Before proceeding, we will provide a brief description of the different file systems referred to above. You can also view the document "File System Performance Considerations" provided by Plasmon.

  • The Plasmon File System or PFS provides a simple, hierarchical directory structure. It slows down dramatically as the number of entries within a directory rises.

  • The Universal Disk Format or UDF should be well known to most PC users as it was designed as a vendor-independent file system for optical media. It too uses a hierarchical directory structure and performance is also affected by the number of entries in a directory. It is as fast as PFS with RW media but can be slower with WO media. Use UDF if you need to create disks that can be read in other desktop UDO drives.

  • The Archive File System (AFS) is an advanced log-structured file system. AFS is a proprietary WORM-style file system (i.e. it does not reclaim space when files are changed or deleted) developed by Plasmon. It is especially good for handling applications that write large numbers of small files. Use this format if data interchange is not an issue.

We chose to use the UDF format for our tests. By right clicking with the mouse on the UDO drive icon in Windows Explorer, the following menu appears:

The main options available for the UDO drive are Eject, Rename, Format and Change Drive Letter. The purpose of each option should be obvious. Before using any media, you need to format it. There are two types of media available, RW and WORM. We inserted the RW media supplied to us by Plasmon and proceeded to format it.

With our media in the drive and formatted, we were ready to start testing the unit. Before proceeding to describe the test procedures, it is important to mention that the primary purpose and use for which the UDO drive is intended, is as a backup and archiving device. As such, the primary concern is not so much speed, as reliability and integrity, especially over time. The document entitled "Optical Media Life Prediction Methodology" from Plasmon Data Systems describes lifetime prediction for optical media.

In order to test the UDO Desktop Drive, we used IOMeter.

Iometer is an I/O subsystem measurement and characterization tool for single and clustered systems. It measures performance under a controlled load. Iometer was formerly known as "Galileo". It was originally developed by the Intel Corporation and was later given to the Open Source Development Lab (OSDL).

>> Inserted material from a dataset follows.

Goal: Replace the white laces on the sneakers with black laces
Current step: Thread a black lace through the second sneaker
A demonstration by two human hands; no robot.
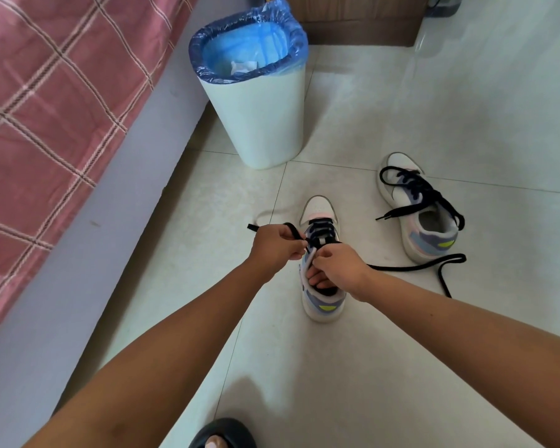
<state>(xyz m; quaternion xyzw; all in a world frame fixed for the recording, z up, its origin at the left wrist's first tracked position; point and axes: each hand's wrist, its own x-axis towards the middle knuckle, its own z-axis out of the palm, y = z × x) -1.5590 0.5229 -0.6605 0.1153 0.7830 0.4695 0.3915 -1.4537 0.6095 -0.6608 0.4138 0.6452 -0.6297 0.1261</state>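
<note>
A white and pastel sneaker stands on the floor tiles, toe pointing away, with a black lace threaded through its front eyelets. My left hand pinches one end of that lace at the shoe's left side; the tip sticks out to the left. My right hand grips the shoe's tongue and collar, fingers inside the opening. The lace's other end trails right across the floor. A second sneaker lies to the right, laced in black with loose ends. A white lace lies beyond my left hand.
A white bin with a blue liner stands beyond the shoes. A bed with a pink checked cover runs along the left. A wooden cabinet stands at the back. My foot in a dark slipper shows at the bottom.
</note>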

Iometer is both a workload generator (that is, it performs I/O operations in order to stress the system) and a measurement tool (that is, it examines and records the performance of its I/O operations and their impact on the system). It can be configured to emulate the disk or network I/O load of any program or benchmark, or can be used to generate entirely synthetic I/O loads. It can generate and measure loads on single or multiple (networked) systems.

Iometer can be used for measurement and characterization of:

  • Performance of disk and network controllers.

  • Bandwidth and latency capabilities of buses.

  • Network throughput to attached drives.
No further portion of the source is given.